Asseguro que, mesmo sob essas condições, esta leitura pode ser um gatilho para observar, repensar e agir.

Vamos juntos?

Inclusão e diversidade no ambiente de trabalho não são temas que começaram a ser discutidos no ano de 2020. Sabemos que o pouco conquistado até o momento vem de lutas que começaram há décadas (e por qual motivo não falarmos séculos, considerando a luta da população negra desde que chegou nas Américas?).

Aqui, sinalizo o meu lugar de fala: sou uma mulher cis, negra, heterossexual e bacharel em Letras. Identificação necessária para pontuar que quando falo de inclusão e de diversidade da população negra no mercado de trabalho não penso naqueles espaços que nos foi condicionado devido ao histórico escravocrata do Brasil.

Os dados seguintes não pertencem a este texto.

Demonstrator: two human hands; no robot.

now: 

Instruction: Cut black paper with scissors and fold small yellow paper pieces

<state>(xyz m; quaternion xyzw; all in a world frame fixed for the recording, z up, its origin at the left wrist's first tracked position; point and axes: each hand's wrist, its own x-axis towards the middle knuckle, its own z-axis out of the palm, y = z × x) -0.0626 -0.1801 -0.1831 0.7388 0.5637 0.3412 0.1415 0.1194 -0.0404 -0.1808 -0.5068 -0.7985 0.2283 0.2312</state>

Aliás, nas funções e nas atividades menos prestigiadas o que menos vemos é diversidade. A população preta é sim maioria. Para que isso seja constatado, faça o famoso teste do pescoço. Olhe para um lado e para o outro e analise quantos negros existem nos espaços que você frequenta. Observe quantos deles estão ocupando funções de prestígio e quantos estão em atividades braçais ou que não exigem um certo nível intelectual.

É um problema pessoas negras serem maioria nesses espaços? Sim! E isso tem relação direta com a história deste país. Não finja que não sabe!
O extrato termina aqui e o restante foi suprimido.